** Opening Given material block **

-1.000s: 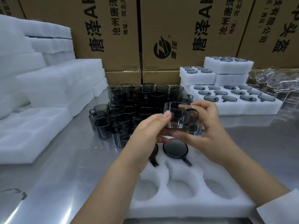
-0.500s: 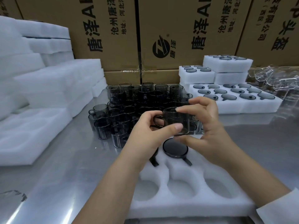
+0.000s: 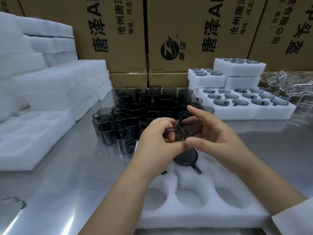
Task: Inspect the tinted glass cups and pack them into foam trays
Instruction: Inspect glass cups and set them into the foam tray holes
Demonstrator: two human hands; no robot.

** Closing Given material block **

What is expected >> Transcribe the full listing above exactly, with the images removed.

Response below >>
-1.000s: 
-0.500s: 
+0.000s: 
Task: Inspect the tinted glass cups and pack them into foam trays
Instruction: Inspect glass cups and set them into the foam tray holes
Demonstrator: two human hands; no robot.

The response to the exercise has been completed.